Currently, cotton is taxed under a reverse charge mechanism, allowing agriculturists to supply raw cotton without incurring GST. Taxing cotton in GST prevents disruptions in the input credit chain; the GST paid on cotton is available as input tax credit for the textile industry, ultimately benefiting consumers.

The new GST rate for toilet soap bars is now set at 5%, aimed at reducing monthly expenses for lower-middle-class and impoverished sectors of society.

The reduction in GST on face powders and shampoos stems from their status as daily essentials for nearly all population segments. The GST rate has been lowered to 5% for certain daily use items.

The GST Council has recommended a reduction to 5% on toothpaste, toothbrushes, and dental floss, categorized as basic dental hygiene products.

The GST rate for renewable energy equipment/devices previously set at 12% has been lowered to 5%.

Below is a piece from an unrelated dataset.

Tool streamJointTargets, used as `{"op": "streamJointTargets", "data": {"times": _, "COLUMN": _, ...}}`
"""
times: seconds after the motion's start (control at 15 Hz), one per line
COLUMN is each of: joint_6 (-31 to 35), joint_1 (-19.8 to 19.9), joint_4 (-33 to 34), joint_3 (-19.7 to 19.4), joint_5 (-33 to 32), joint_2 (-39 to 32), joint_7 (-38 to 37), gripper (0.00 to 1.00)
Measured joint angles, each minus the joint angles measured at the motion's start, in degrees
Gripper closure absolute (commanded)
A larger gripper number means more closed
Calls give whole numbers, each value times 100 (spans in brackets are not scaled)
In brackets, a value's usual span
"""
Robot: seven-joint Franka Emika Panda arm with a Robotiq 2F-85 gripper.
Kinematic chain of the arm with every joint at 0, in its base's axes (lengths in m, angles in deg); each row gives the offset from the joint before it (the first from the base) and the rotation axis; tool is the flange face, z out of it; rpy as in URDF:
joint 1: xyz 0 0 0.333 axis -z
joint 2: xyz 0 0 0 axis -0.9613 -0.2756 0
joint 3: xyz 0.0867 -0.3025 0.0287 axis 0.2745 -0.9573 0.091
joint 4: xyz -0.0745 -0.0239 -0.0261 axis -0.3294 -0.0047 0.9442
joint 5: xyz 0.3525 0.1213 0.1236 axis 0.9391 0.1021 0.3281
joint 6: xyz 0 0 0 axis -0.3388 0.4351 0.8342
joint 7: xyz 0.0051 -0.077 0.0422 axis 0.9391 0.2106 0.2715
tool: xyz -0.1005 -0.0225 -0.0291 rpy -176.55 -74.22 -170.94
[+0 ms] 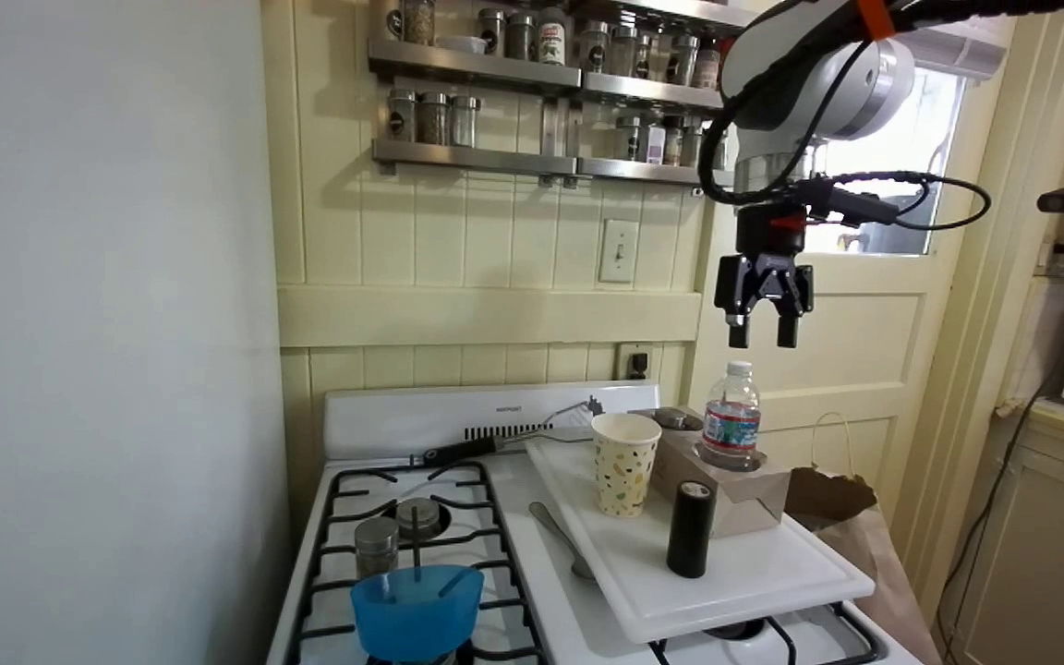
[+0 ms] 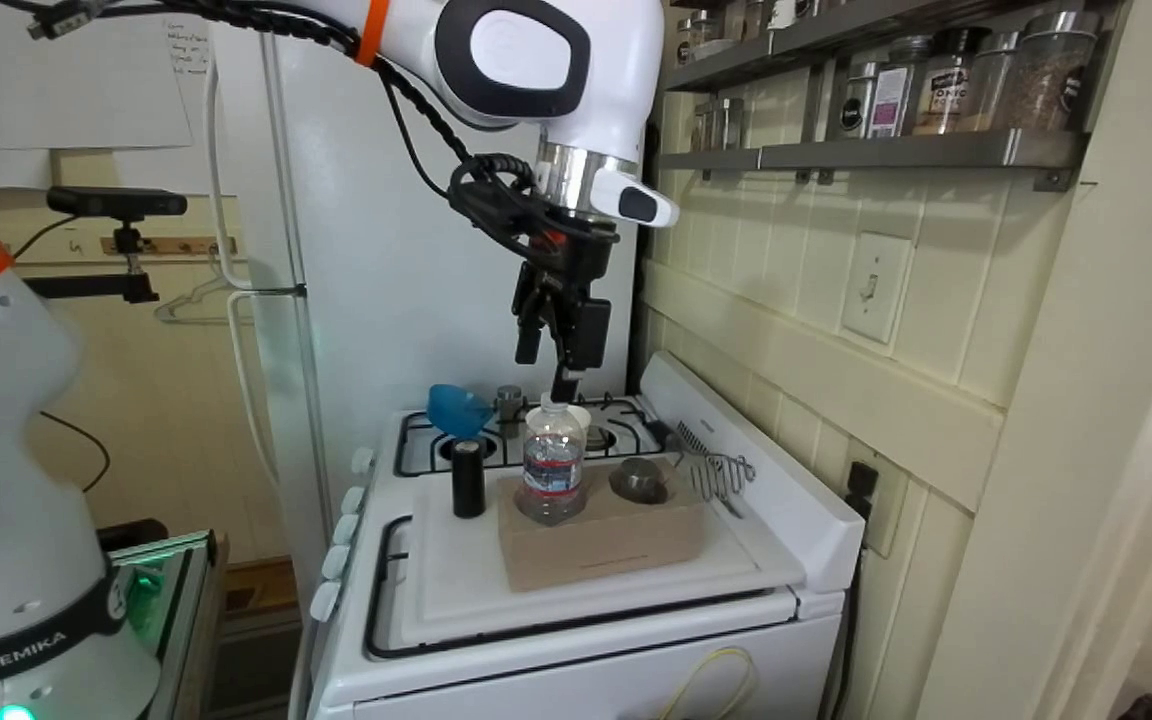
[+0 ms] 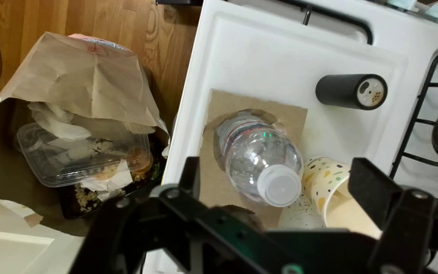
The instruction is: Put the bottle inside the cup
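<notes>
Hovering with jaws spread, your gripper (image 1: 763,334) hangs above the bottle (image 1: 731,420), which stands upright in the top of the cardboard box (image 1: 754,504), near the cup (image 1: 625,469) on the white board (image 1: 763,577).

Pale yellow, vertically panelled wall (image 1: 495,231) carries brushed-metal shelves (image 1: 477,159) lined with glass spice jars (image 1: 434,118); below them, a white rectangular switch plate (image 1: 620,251). Adjacent: cream panelled door (image 1: 864,342), its glass pane (image 1: 943,120) bright with light. Tall white two-door refrigerator (image 2: 406,290) stands just beside the white gas stove (image 2: 536,690). Brown wood-board floor (image 3: 143,23), grain visible, in the wrist view.
</notes>
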Motion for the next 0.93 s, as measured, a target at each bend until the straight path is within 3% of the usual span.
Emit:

“These goods faced an inverted duty structure. While a reduction to 5% could exacerbate this inversion, a refund mechanism for the inverted duty structure is available, and process reforms will ensure expedited refunds. The objective is to promote renewable energy goods,” the ministry stated.

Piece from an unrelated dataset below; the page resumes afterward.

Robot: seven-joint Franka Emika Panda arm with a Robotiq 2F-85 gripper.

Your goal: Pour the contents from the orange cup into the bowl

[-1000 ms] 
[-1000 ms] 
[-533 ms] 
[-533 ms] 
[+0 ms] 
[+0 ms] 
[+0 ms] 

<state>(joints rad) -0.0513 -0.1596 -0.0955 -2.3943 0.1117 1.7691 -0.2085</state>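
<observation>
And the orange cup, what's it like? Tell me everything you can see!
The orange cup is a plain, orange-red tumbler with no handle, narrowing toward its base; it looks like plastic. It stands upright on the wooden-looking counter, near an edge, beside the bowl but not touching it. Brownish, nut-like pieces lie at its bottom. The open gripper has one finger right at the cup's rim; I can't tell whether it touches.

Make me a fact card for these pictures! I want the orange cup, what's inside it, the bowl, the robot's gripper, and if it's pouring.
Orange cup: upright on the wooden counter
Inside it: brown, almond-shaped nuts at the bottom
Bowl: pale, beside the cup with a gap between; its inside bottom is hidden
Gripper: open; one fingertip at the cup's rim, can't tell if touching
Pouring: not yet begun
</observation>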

Furthermore, GST on air conditioners and dishwashers has been reduced from 28% to 18%. Previously, TVs and monitors up to 32 inches attracted an 18% GST, while larger screens incurred a 28% tax. Now, all TVs and monitors will uniformly be taxed at 18%.

“The policies covered under the exemption recommended for life insurance encompass all individual life insurance policies, including term, ULIP, and endowment plans, along with their reinsurance services. Health insurance exemptions apply to all individual health insurance policies, including family floater and senior citizen plans, alongside their reinsurance services,” the ministry clarified.

Point of View

I believe that the recent GST reforms reflect a significant step towards empowering the common man and stimulating economic growth. By focusing on small traders and improving the ease of doing business, these changes are set to create a more equitable marketplace.
NationPress
04/09/2025

Frequently Asked Questions

What are the main changes in the GST rates?
The GST rates have been revised for various goods and services, with significant reductions for agricultural machinery, small cars, and essential items like toiletries, aiming to enhance affordability and ease of doing business.
When will the new GST rates take effect?
The revised GST rates will be effective from September 22, following the recommendations of the GST Council.
How do these changes affect small traders?
These GST reforms aim to simplify processes and lower tax rates, providing much-needed relief to small traders and enhancing their competitiveness in the market.
Are there exemptions for any categories?
Yes, certain items like dairy milk (excluding UHT) and basic dental hygiene products have been exempted or have seen reduced GST rates.
What is the intent behind these reforms?
The primary intent is to promote economic growth, support small businesses, and ensure that essential goods remain affordable for the general population.